Are theoretical laws "true"?

The word "truth" is generally taken to imply that what is true must be about something which exists or is "real." This is often called the "correspondence theory of truth", according to which the true statement is true because it represents things as they really are, the "facts" correspond to what the law says, whereas the false statement is false because it fails to do so. According to this notion of "truth" as referring to a representational relation between statement and reality, since all theoretical statements go beyond the purely observable and make statements about unobservable processes or properties or objects, perfected scientific theories are really true descriptions of this "unobservable" world which is often said to "lie behind the observable phenomena." This reality is often believed to stand in some causal relation to what is observed.
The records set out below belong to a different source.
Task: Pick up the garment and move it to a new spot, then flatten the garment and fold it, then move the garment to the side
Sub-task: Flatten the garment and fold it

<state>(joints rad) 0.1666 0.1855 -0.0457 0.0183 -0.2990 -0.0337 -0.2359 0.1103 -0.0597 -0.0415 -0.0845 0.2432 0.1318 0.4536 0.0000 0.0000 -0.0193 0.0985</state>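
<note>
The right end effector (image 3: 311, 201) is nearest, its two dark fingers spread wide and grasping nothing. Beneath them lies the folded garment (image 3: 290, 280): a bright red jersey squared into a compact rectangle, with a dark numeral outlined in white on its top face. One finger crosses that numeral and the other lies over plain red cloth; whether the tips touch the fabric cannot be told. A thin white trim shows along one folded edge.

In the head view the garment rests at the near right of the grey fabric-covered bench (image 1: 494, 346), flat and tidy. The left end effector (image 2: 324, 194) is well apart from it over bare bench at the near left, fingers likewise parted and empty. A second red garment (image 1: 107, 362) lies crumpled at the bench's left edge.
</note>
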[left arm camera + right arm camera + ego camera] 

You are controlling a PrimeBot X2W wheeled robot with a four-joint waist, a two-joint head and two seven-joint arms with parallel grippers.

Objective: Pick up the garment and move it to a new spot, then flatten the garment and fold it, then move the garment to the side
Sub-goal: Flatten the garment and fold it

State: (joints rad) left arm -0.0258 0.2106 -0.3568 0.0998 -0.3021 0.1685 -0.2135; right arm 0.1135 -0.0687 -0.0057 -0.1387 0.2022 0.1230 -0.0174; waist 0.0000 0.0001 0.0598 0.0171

In short it was held by the consensus that if one holds that such statements are true in this correspondence sense, then one must hold that such unobservable entities are the real causes of observable phenomena. This position is known as scientific realism. Many defenders of the consensus were scientific realists in this sense. However, one could accept all the elements of the consensus and argue that only observation statements are true or false; theoretical statements are neither true nor false, but are accepted because of their use as "instruments" enabling the scientist to infer from one set of observation statements, those stating the antecedent conditions, to another set of observation statements, those describing the observed phenomenon predicted or explained. This view, often called instrumentalism, is a specific form of "anti-realism," and was defended by some members of the consensus. Thus in one sense the consensus was neutral on realism versus anti-realism, but in another sense, namely that realism demands a commitment beyond what the consensus agreed upon, it is fair to regard the empiricist consensus as anti-realist, at least in spirit, though many of its defenders would have called themselves realists.